The Basques by Roger Collins was unfortunately one of the most painfully boring works I have ever read in the eight years since I have been writing and publishing book reviews. If a brief section on the Basque language could put me to sleep–me, a linguaphile with a passion for minority European languages–then you know this book must have been bad. Collins based this history of the Basque people from the first twelve centuries of the modern era, so issues such as the suppression of the Basque language under Franco and the rise of Basque nationalism were not discussed. I was looking forward to the sections on anthropology, the Proto-Basques and tribal origins but…no. I was so thoroughly numbed over the twelve days I struggled through this book that I could not wait to get to the end of it. I did enjoy the research Collins did in locating centuries-old documents like charters that made reference to tangential points in Basque history. These were documents from before the second millennium, even. But then I was more interested in the dates when they were produced than by what was written on them. A very boring book gives me no inspiration to go over it all again to compose a review. I am sorry–I hated this book. There are so many others that do a better job about Basque history, but only Collins has spent as much detail in exploring the Basques’ first millennium. Even so, it was not a pleasure to read.

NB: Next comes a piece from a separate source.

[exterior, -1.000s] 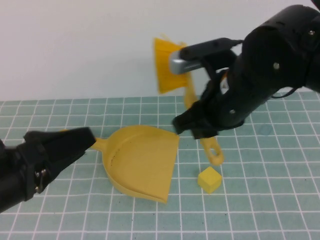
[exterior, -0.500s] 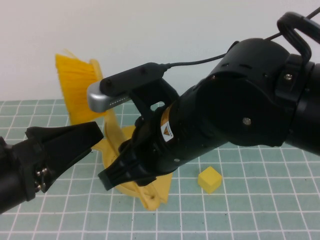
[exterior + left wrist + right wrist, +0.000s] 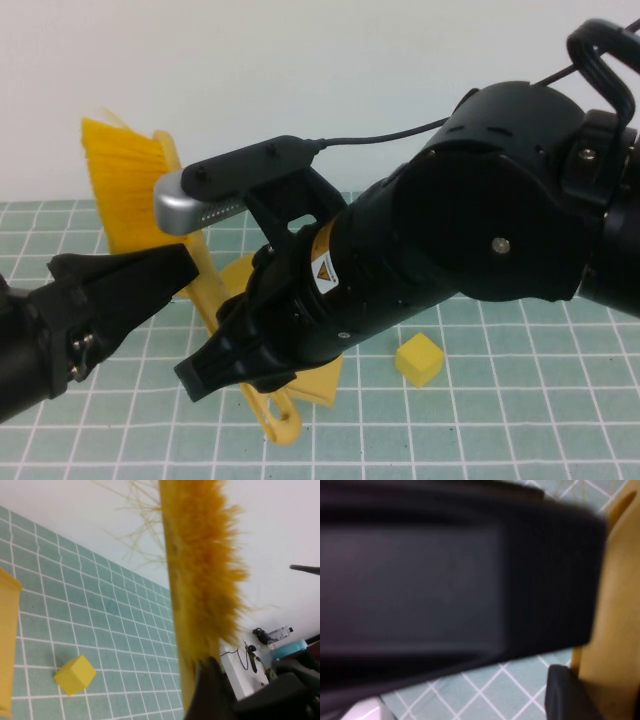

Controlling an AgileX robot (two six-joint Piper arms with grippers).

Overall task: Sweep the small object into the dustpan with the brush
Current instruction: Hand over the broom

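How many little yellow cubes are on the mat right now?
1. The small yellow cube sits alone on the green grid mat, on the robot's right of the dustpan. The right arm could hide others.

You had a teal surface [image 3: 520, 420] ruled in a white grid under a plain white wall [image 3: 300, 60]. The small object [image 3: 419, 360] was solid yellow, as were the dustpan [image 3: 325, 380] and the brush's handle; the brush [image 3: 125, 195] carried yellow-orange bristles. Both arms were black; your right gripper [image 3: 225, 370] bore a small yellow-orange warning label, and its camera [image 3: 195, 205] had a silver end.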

One sign that I did not like a book is that I do not quote from it. Nothing memorable yields nothing to note. Yet I did record two short passages that struck my interest by their subdued drama. The subject of the origins of the Basque people sometimes gives rise to hyperbole, even in academic texts. I appreciated that Collins never soared off the ground with his analyses, and, quite often, had the confidence to report that this or that aspect of the Basque origins was left to the unknown. One of the first such examples was this:

“The evidence just does not exist, be it anthropological, archaeological or linguistic, on which it would be possible to state where the Basques came from, and when and how they established themselves in the western Pyrenees.”

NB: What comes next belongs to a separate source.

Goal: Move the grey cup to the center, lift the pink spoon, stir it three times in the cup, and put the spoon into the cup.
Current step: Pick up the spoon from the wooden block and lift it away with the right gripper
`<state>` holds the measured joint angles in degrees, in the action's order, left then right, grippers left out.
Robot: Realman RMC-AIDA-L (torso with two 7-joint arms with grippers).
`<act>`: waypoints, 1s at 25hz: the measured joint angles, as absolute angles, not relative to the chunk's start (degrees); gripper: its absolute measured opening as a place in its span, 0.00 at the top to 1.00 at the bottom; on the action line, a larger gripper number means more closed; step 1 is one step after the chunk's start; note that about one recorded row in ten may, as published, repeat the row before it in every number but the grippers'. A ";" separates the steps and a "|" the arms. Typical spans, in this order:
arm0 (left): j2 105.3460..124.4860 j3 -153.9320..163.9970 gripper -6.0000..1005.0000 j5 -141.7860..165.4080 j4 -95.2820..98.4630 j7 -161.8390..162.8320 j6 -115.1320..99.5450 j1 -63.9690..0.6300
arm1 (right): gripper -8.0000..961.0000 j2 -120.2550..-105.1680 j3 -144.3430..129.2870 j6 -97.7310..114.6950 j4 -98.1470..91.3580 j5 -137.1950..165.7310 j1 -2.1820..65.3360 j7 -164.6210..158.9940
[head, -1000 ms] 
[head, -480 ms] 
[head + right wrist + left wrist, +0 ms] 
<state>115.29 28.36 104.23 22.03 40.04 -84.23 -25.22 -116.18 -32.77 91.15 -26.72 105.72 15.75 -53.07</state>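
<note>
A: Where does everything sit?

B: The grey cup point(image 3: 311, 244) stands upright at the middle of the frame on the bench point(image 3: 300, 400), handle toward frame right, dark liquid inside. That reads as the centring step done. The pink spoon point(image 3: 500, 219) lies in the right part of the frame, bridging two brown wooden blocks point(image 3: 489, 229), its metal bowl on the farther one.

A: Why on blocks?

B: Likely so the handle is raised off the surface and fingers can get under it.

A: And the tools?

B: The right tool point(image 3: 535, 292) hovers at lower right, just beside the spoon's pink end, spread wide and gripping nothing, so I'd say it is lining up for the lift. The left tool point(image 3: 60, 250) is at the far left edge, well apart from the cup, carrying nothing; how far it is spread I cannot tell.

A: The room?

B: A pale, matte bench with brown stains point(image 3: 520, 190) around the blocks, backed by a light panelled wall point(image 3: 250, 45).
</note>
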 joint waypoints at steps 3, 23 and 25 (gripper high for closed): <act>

The Basques had no sense of their unique and ancient place in European history and never used this knowledge to strive for independence or more autonomy. The idea of a Basque sense of identity didn’t develop until the age of exploration:

“This lack of an overriding sense of a Basque identity and a low level of regard for the language in sophisticated circles were first seriously challenged in the later sixteenth century, probably as an indirect consequence of the period of discoveries in the Indies and the Americas. The interest thus aroused in the Indian peoples whom the Spanish explorers and settlers encountered created something of an ethnological revolution.”

Since I have been home from Tristan da Cunha I have read three dud library books in a row. I am reading one of my own books next.